A source once found must be protected from contamination. Protection is as important as development.

Spring protection zone:

  • Fence an area of at least 30 m radius around the spring head, excluding all animals
  • No latrines, graveyards, or waste disposal within 50 m uphill
  • No agricultural chemical use within 50 m uphill
  • No road drainage directed toward the spring

Stream intake protection:

  • Build the intake at least 200 m upstream of any settlement, washing, or animal watering point
  • Install a screen to exclude debris and animals
  • Protect the streambank above the intake from erosion and trampling

Groundwater protection:

  • Seal the annular space around the well casing to 3 m depth with puddled clay or concrete grout — this prevents surface runoff from entering the well alongside the casing
  • Build an apron slab around the well head (see well development article)
  • Site latrines downhill and at least 30 m from wells (50 m in sandy soils where travel distances are greater)

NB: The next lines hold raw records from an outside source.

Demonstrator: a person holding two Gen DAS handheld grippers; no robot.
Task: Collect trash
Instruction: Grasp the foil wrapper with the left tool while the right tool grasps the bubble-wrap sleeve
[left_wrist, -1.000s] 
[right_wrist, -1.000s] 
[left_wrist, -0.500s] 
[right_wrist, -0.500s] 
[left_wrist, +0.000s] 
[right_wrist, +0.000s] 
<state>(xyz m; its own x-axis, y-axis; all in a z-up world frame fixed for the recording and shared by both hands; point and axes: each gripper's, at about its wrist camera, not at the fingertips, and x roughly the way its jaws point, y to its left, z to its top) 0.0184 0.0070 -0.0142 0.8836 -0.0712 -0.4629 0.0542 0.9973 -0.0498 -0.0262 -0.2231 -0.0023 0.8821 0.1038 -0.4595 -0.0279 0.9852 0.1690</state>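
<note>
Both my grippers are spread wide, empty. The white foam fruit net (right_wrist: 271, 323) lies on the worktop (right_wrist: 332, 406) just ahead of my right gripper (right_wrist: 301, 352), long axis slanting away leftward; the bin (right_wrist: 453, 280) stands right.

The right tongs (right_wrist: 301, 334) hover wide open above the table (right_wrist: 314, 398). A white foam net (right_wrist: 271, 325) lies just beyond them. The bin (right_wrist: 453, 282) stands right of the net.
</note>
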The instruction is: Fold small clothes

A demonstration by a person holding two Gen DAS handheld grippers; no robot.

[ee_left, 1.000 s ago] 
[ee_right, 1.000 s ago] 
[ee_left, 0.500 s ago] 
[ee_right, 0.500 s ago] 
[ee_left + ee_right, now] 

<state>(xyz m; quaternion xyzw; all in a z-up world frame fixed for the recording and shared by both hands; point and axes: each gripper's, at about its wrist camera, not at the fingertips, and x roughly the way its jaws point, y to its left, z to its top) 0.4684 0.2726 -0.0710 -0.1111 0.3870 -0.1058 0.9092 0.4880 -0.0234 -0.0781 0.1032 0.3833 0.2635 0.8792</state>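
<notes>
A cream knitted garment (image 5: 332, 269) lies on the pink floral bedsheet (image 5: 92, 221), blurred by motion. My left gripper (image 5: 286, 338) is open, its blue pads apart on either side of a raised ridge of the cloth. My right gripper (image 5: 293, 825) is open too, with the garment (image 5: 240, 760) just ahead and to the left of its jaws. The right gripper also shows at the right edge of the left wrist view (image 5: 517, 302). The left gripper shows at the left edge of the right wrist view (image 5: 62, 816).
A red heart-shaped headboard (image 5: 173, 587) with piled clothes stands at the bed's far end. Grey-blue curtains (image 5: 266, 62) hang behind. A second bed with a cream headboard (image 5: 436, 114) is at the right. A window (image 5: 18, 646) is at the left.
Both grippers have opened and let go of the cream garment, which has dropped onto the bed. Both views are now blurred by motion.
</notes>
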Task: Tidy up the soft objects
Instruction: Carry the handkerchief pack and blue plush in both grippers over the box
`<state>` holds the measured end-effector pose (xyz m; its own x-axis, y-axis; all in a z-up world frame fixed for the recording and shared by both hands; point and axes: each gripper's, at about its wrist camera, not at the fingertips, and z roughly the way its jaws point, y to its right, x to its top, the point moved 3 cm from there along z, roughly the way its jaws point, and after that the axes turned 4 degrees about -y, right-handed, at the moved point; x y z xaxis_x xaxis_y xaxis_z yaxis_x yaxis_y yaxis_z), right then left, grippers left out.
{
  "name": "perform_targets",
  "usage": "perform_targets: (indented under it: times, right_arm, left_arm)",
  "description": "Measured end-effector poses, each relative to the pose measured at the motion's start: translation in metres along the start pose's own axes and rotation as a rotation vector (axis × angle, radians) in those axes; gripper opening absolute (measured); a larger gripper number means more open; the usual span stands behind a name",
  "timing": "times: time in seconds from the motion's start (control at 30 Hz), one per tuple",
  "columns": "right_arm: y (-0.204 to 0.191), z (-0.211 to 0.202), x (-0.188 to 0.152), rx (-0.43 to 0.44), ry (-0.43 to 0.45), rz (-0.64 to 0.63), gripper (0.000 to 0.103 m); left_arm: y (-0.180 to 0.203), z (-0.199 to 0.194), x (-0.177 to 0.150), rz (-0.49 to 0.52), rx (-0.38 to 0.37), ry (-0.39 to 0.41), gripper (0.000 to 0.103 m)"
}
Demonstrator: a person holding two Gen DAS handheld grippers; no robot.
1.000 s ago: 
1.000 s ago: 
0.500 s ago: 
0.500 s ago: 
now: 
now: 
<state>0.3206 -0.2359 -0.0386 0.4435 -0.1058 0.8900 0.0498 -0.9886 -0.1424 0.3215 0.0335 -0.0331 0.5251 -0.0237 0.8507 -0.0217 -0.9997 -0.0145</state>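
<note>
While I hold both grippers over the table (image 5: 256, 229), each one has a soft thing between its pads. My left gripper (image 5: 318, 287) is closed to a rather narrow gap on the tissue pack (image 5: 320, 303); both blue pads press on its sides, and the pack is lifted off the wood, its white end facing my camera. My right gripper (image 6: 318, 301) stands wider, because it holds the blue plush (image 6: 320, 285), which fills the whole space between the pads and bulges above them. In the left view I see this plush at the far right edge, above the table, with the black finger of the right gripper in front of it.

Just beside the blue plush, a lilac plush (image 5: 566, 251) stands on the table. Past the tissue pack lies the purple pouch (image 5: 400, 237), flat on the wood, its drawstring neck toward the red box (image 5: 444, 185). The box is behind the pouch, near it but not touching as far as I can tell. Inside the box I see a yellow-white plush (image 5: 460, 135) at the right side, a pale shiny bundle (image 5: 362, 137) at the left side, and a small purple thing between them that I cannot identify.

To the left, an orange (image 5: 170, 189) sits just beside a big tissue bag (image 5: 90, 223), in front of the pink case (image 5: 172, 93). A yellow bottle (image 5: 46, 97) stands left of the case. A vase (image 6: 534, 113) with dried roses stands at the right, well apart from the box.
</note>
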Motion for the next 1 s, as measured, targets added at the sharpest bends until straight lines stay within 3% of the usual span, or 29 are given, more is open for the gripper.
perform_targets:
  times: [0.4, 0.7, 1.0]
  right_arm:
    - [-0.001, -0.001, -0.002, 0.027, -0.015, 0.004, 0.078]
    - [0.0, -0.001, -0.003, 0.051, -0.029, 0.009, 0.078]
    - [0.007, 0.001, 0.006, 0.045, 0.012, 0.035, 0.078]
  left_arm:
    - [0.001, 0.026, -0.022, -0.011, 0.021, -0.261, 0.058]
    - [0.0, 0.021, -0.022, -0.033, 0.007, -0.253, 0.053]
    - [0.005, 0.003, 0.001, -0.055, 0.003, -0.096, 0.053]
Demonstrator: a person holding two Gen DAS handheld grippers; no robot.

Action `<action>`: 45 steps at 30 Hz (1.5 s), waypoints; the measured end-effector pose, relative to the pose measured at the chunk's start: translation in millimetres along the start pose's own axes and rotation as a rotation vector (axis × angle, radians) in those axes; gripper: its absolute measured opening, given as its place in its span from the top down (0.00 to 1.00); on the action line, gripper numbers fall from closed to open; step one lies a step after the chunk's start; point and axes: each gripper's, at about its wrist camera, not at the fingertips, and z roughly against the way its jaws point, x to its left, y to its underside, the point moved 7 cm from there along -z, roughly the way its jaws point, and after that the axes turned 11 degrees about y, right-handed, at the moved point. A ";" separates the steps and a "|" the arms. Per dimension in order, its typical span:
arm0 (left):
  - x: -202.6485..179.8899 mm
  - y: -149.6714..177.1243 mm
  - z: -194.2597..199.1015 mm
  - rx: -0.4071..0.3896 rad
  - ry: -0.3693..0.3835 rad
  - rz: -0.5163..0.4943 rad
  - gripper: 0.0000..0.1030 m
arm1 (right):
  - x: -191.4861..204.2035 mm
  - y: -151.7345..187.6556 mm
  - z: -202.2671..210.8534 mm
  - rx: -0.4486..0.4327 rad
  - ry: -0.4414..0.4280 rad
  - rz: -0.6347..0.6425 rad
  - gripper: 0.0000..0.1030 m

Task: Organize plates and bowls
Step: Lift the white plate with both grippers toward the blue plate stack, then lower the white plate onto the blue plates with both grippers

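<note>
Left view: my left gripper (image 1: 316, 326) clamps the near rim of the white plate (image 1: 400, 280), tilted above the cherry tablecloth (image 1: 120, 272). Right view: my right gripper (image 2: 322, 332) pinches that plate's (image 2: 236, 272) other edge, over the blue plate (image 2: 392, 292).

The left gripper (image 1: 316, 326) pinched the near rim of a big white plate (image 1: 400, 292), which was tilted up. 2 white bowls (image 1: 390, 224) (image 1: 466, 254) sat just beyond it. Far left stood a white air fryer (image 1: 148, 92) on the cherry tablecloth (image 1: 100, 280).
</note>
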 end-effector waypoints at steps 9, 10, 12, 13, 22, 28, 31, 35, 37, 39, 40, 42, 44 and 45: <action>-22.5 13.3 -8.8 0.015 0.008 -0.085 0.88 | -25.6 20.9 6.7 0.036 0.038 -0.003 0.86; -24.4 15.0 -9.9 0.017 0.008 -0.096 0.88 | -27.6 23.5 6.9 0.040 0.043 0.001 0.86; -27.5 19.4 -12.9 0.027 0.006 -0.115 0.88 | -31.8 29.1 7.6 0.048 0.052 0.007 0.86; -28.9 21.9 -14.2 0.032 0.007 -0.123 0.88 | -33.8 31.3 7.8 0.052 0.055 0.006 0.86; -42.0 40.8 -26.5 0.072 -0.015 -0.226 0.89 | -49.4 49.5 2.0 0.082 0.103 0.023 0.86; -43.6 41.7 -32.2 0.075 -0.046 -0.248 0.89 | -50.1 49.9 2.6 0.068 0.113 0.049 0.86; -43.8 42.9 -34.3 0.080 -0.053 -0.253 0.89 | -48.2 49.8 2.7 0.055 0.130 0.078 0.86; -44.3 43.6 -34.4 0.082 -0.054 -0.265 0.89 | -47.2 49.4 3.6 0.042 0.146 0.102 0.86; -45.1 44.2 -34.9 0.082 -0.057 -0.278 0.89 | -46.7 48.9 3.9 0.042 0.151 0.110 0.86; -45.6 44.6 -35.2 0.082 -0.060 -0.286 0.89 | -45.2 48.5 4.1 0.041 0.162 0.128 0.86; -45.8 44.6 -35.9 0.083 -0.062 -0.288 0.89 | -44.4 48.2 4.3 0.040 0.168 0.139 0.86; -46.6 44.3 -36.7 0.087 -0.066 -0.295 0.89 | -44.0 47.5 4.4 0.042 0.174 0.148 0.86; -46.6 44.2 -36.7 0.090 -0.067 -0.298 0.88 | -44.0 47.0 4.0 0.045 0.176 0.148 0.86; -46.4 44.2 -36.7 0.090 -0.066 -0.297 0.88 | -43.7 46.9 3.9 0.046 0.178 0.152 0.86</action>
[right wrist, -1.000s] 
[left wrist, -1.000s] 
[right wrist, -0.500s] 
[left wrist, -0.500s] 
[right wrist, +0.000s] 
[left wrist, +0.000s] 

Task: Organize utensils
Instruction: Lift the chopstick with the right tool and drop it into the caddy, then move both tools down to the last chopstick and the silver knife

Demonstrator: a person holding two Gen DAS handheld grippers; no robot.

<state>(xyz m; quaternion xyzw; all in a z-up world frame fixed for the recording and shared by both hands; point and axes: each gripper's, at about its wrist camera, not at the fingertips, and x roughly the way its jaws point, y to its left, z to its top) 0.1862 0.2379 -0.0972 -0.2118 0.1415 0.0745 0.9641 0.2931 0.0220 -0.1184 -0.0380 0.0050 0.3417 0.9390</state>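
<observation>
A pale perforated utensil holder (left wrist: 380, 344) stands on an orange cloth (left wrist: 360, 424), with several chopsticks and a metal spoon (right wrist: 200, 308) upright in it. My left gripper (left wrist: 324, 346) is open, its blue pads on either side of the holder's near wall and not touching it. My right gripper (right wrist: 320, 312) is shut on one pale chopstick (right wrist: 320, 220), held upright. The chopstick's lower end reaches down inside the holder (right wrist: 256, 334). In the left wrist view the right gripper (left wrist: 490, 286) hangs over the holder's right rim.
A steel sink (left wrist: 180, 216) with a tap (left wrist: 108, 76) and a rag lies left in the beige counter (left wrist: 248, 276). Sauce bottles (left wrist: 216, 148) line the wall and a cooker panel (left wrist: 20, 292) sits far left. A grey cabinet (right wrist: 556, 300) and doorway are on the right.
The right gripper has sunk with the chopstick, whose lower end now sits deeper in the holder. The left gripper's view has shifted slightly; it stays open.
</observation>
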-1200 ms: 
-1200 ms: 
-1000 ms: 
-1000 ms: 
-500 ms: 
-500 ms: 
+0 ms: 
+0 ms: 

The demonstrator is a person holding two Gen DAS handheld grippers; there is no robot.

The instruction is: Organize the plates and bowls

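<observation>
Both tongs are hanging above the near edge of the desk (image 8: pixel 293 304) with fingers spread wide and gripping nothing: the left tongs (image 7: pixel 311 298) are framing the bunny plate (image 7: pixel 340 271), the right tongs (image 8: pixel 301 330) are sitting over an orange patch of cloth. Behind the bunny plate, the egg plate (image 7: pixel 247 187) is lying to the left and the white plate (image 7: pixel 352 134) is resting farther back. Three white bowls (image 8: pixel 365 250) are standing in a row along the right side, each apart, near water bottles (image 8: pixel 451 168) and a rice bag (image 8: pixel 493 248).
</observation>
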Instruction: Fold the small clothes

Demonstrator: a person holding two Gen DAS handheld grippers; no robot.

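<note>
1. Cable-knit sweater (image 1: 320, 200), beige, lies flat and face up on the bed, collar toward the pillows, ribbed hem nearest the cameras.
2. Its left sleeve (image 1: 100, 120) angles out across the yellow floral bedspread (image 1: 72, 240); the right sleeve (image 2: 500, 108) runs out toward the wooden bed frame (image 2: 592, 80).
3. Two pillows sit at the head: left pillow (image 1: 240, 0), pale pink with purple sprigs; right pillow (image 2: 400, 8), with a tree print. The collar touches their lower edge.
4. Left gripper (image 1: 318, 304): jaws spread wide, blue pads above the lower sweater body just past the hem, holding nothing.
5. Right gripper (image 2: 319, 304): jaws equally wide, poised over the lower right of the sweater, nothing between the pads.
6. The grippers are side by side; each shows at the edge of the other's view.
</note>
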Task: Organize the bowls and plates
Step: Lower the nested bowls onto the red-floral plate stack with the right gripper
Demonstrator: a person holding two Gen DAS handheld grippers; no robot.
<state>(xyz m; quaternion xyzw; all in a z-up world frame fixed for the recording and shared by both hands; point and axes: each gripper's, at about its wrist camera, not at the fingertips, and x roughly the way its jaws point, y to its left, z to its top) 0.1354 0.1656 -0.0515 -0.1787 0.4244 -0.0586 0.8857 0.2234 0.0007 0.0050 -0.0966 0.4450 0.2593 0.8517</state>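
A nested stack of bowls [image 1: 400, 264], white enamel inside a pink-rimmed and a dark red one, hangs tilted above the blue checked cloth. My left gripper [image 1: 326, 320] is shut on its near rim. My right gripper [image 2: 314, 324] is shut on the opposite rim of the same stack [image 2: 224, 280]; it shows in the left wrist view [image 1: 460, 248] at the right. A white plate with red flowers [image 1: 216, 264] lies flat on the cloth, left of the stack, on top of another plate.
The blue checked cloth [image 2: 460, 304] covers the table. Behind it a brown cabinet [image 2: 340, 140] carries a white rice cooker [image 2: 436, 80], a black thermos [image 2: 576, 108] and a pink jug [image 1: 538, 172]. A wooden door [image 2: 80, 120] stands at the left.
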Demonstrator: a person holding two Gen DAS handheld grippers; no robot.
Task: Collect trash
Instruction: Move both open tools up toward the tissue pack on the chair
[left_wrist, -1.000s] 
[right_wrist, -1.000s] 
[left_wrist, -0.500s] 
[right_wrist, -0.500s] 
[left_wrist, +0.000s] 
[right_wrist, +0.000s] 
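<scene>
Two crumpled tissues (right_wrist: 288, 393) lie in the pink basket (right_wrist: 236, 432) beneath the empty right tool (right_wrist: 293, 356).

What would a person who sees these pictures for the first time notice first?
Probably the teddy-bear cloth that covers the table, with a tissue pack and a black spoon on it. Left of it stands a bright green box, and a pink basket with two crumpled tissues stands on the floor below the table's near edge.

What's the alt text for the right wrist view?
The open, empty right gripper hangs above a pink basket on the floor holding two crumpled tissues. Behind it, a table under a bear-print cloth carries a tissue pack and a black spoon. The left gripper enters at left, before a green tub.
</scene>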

Source Selection Decision Matrix

When multiple potential sources exist, compare them:

CriterionSpringWellStreamRainwater
ReliabilityHigh (if developed)HighVariableSeasonal
Water qualityGoodGoodVariableGood (with first-flush)
Yield controlSeasonalPumping-dependentHigh but variableRainfall-dependent
Treatment neededMinimalMinimalUsually requiredMinimal
Infrastructure costLowMediumMediumHigh (storage)
MaintenanceLowLow-mediumHighLow-medium

A spring above the community with adequate yield is almost always the best primary source. A dug well supplements it. Rainwater harvesting provides backup. Stream intakes are a last resort requiring treatment.

Never develop a single source exclusively unless it has never failed within living memory. The resilient system has multiple sources from different parts of the hydrological cycle, so no single drought or contamination event cuts off the community entirely.